**** Data to examine ****

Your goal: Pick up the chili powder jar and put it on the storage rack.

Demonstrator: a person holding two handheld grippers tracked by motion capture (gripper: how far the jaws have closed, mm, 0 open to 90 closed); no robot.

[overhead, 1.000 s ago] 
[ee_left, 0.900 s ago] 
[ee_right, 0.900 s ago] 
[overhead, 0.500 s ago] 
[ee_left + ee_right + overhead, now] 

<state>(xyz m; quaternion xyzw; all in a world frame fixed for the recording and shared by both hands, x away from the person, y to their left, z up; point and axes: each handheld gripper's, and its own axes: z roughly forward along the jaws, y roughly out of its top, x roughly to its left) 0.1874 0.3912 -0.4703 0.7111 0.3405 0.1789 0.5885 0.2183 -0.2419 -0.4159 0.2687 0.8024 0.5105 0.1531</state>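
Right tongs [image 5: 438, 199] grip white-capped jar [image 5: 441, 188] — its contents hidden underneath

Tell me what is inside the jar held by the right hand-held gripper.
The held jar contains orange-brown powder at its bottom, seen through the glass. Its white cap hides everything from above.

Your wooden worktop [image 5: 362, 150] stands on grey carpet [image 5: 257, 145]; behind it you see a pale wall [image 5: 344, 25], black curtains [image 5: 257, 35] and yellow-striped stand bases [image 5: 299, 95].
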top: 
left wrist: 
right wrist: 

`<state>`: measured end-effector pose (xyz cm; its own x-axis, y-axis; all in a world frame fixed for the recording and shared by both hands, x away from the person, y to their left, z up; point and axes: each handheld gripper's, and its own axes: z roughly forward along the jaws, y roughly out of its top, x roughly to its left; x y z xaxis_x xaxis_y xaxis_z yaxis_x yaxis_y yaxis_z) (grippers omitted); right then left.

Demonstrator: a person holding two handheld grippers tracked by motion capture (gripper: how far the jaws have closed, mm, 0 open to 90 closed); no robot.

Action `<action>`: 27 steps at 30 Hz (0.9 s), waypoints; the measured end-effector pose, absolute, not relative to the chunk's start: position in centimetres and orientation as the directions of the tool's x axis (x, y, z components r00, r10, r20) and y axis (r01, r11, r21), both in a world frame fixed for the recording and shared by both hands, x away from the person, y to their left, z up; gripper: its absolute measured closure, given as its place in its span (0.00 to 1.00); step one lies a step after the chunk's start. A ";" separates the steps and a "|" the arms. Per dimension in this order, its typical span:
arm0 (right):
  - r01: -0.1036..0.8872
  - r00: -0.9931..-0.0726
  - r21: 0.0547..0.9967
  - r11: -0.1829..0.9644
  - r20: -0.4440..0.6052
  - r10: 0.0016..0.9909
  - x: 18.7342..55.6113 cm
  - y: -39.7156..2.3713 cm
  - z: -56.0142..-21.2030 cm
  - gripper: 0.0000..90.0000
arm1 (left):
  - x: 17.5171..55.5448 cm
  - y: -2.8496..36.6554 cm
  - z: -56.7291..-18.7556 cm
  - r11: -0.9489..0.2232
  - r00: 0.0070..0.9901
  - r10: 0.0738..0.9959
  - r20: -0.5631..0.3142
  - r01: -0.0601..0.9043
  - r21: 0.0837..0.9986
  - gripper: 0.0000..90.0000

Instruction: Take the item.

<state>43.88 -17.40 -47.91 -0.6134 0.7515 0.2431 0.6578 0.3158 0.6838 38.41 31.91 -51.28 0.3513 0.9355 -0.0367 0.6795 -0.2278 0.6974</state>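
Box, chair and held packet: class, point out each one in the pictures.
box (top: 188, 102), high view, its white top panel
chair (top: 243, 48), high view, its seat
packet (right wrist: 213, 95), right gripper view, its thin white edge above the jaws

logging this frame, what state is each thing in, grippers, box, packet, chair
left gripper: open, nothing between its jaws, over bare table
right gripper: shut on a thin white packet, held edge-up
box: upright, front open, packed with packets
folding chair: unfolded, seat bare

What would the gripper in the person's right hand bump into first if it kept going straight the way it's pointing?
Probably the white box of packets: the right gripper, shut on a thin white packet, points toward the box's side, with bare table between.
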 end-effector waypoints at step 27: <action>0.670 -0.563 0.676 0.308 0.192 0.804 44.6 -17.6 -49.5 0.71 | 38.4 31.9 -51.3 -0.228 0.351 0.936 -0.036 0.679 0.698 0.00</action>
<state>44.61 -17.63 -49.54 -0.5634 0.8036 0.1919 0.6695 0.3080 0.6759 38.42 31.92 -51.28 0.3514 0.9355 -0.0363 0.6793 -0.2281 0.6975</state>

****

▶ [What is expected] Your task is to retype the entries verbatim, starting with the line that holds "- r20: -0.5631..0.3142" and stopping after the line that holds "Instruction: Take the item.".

▶ [Task response]
  - r20: -0.5631..0.3142
  - r01: -0.0601..0.9043
  - r21: 0.0837..0.9986
  - gripper: 0.0000..90.0000

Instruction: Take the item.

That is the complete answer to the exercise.